■ **Problem details**
Please write out the full listing beneath this line exactly, skipping its images.

■ **Exercise data**

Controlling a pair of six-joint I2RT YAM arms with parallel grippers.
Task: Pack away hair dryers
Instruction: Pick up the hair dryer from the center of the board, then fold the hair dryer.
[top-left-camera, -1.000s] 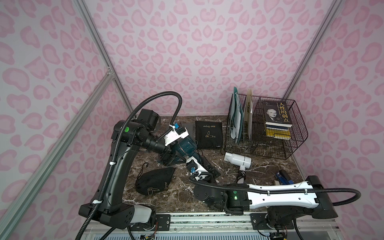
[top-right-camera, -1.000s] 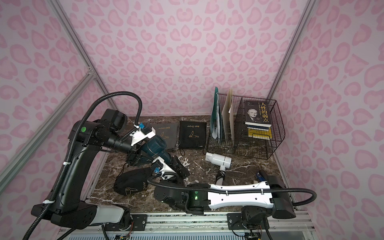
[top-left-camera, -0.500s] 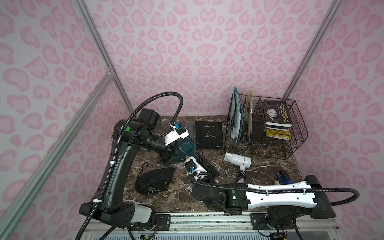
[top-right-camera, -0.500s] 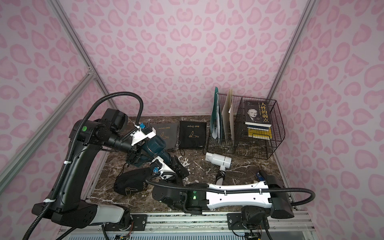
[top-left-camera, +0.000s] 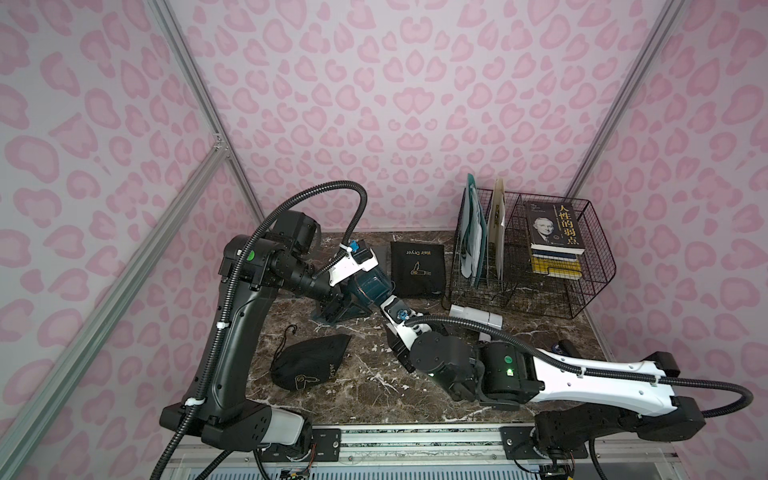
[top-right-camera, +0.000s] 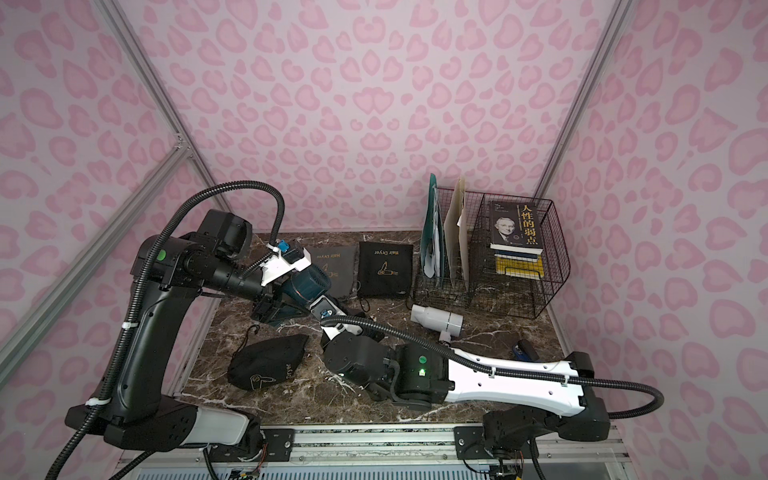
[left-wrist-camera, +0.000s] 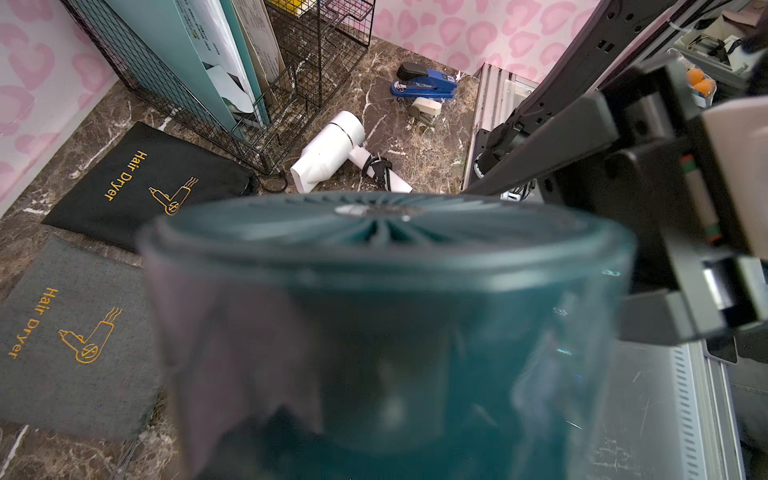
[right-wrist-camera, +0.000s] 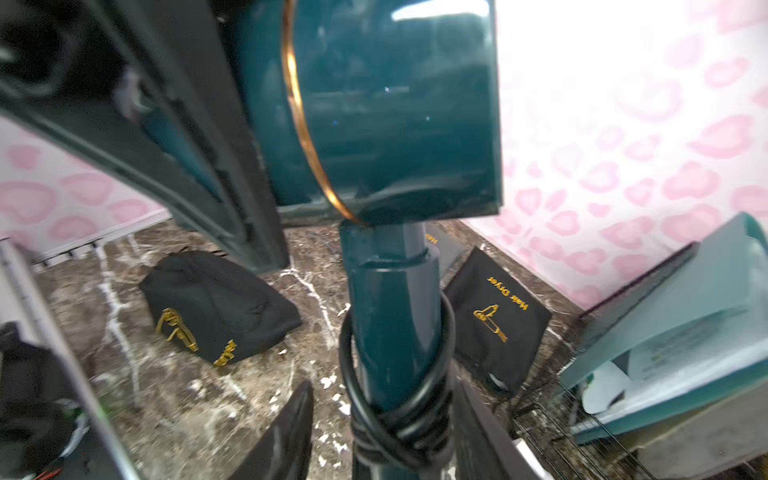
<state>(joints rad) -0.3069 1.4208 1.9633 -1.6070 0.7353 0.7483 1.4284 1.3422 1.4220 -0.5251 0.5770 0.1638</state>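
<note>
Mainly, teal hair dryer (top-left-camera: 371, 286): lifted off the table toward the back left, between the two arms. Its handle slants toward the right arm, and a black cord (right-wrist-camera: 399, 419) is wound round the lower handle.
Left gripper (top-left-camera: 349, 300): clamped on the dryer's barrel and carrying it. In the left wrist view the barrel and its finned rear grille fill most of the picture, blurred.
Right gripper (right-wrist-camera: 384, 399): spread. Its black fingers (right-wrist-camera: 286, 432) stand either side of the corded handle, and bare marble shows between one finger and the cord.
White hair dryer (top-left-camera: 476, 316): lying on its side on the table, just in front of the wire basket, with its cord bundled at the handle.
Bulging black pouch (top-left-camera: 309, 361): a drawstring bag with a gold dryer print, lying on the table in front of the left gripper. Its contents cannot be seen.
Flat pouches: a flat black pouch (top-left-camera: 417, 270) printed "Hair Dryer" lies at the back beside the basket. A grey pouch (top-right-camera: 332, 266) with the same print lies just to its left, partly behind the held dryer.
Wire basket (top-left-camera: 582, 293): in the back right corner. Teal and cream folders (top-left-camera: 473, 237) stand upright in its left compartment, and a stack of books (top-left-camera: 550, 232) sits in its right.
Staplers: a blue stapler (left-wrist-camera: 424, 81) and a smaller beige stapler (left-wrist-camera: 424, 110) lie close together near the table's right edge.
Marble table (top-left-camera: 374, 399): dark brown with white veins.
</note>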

■ **Written solution**
Controlling a pair of six-joint I2RT YAM arms with parallel grippers.
Task: Pack away hair dryers
Instruction: Pick up the hair dryer from the center of the board, then fold the hair dryer.
[top-left-camera, -1.000s] 
[top-right-camera, -1.000s] 
[top-left-camera, -0.500s] 
[top-right-camera, -0.500s] 
[top-left-camera, +0.000s] 
[top-right-camera, +0.000s] 
[left-wrist-camera, +0.000s] 
[right-wrist-camera, +0.000s] 
<state>(joints rad) -0.3069 1.4208 1.9633 -1.6070 0.7353 0.7483 1.4284 1.3422 1.4220 -0.5251 0.5770 0.1638</state>
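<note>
Mainly, teal hair dryer (top-left-camera: 371, 286): lifted off the table toward the back left, between the two arms. Its handle slants toward the right arm, and a black cord (right-wrist-camera: 399, 419) is wound round the lower handle.
Left gripper (top-left-camera: 349, 300): clamped on the dryer's barrel and carrying it. In the left wrist view the barrel and its finned rear grille fill most of the picture, blurred.
Right gripper (right-wrist-camera: 384, 399): spread. Its black fingers (right-wrist-camera: 286, 432) stand either side of the corded handle, and bare marble shows between one finger and the cord.
White hair dryer (top-left-camera: 476, 316): lying on its side on the table, just in front of the wire basket, with its cord bundled at the handle.
Bulging black pouch (top-left-camera: 309, 361): a drawstring bag with a gold dryer print, lying on the table in front of the left gripper. Its contents cannot be seen.
Flat pouches: a flat black pouch (top-left-camera: 417, 270) printed "Hair Dryer" lies at the back beside the basket. A grey pouch (top-right-camera: 332, 266) with the same print lies just to its left, partly behind the held dryer.
Wire basket (top-left-camera: 582, 293): in the back right corner. Teal and cream folders (top-left-camera: 473, 237) stand upright in its left compartment, and a stack of books (top-left-camera: 550, 232) sits in its right.
Staplers: a blue stapler (left-wrist-camera: 424, 81) and a smaller beige stapler (left-wrist-camera: 424, 110) lie close together near the table's right edge.
Marble table (top-left-camera: 374, 399): dark brown with white veins.
</note>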

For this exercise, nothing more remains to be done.